The Portable Software Developer Kit (SDK) for Universal Plug-n-Play (UPnP) Devices contains a libupnp library, originally known as the Intel SDK for UPnP Devices, which is vulnerable to multiple stack-based buffer overflows when handling malicious Simple Service Discovery Protocol (SSDP) requests. This library is used in several vendor network devices, in addition to media streaming and file sharing applications. These vulnerabilities were disclosed on January 29th, 2013 in a CERT Vulnerability Note, VU#922681, which can be viewed at http://www.kb.cert.org/vuls/id/922681. Cisco is currently evaluating products for possible exposure to these vulnerabilities.

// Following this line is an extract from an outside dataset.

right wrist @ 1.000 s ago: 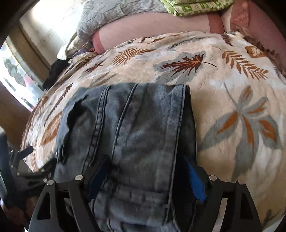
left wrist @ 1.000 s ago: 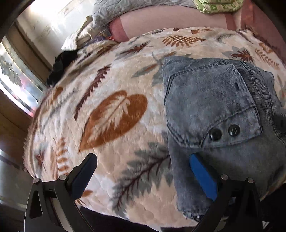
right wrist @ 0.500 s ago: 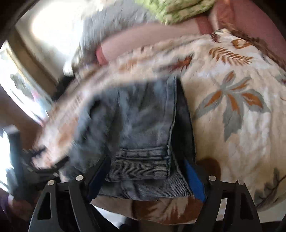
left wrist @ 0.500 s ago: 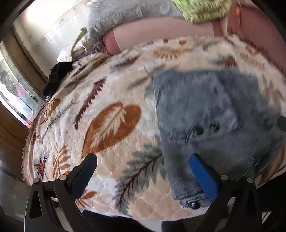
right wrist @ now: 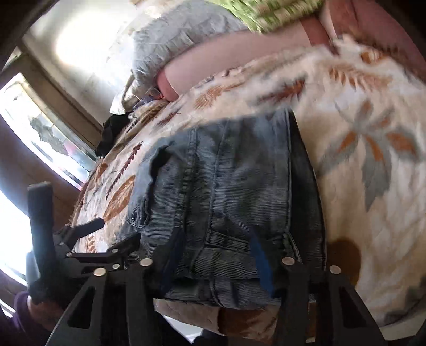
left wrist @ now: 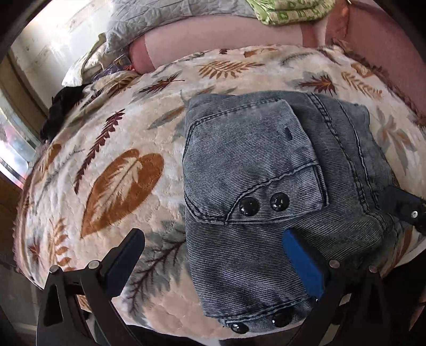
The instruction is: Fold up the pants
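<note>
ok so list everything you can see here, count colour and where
pants: one, grey-blue denim, folded, on the blanket near its front edge
blanket: one, cream with brown and grey leaves, covering the bed
grey quilt: one, at the far end
green cloth: one, green patterned, far end, right of the quilt
black cloth: one, at the blanket's far left edge
left tongs: one, black with blue pads, open, right finger over the pants
right tongs: one, black with blue pads, closed on the pants' near edge
</note>
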Motion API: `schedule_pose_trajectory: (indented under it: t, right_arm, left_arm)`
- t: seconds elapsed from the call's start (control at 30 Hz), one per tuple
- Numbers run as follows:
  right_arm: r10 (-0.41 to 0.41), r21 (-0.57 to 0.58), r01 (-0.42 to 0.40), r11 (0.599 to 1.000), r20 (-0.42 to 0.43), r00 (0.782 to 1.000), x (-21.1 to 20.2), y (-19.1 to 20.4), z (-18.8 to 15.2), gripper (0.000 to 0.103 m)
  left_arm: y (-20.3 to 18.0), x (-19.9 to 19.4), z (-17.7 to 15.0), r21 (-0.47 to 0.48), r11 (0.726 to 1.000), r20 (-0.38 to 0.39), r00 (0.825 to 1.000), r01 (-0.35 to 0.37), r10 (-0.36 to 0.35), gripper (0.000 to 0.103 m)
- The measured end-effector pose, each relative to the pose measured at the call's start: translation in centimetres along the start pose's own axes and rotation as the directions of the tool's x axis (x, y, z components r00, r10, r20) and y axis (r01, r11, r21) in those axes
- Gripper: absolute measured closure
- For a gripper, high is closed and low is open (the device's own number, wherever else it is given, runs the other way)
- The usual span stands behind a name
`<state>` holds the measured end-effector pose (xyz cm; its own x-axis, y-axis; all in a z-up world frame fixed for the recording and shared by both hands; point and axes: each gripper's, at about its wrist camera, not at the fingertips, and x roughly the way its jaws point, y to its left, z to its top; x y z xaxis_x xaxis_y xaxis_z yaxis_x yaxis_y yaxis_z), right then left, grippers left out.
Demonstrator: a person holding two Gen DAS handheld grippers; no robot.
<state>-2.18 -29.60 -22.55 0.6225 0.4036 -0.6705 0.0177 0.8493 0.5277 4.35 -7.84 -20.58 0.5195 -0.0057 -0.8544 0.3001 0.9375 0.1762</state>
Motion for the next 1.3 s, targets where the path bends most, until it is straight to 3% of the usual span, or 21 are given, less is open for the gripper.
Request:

This advisory is available at the following link: http://tools.cisco.com/security/center/content/CiscoSecurityAdvisory/cisco-sa-20130129-upnp
Product | Bug ID |
Cisco AP541N Wireless Access Point | CSCue19294 |
Cisco NSS300 Series Smart Storage** | CSCue19395 |
Cisco PVC2300 Business Internet Video Camera** | CSCue21009 |
Cisco RV0XX Series Routers** | CSCue20980 |
Cisco RV220W Wireless Network Security Firewall | CSCue20983 |
Cisco RV120W Wireless-N VPN Firewall | CSCue20983 |
Cisco RVL200 VPN Router** | CSCue20989 |
Cisco RVS4000 Gigabit Security Router** | CSCue20997 |
Cisco Small Business ISA500 Series Integrated Security Appliances | CSCue19341 |
Cisco Small Business SA500 Series Security Appliances | CSCue21031 |
Cisco TelePresence C Series Endpoints | CSCue19318 |
Cisco TelePresence System EX Series | CSCue19318 |
Cisco TelePresence SX20 | CSCue19318 |
Cisco WAP4400N Wireless-N Access Point | CSCue21567 |
Cisco WET200 Wireless-G Business Ethernet Bridge | CSCue21572 |
Cisco WRVS4400N Wireless-N Gigabit Security Router** | CSCue21578 |
Cisco WRV200 Wireless-G VPN Router** | CSCue21578 |
To learn about Cisco security vulnerability disclosure policies and publications, see the Security Vulnerability Policy. This document also contains instructions for obtaining fixed software and receiving security vulnerability information from Cisco.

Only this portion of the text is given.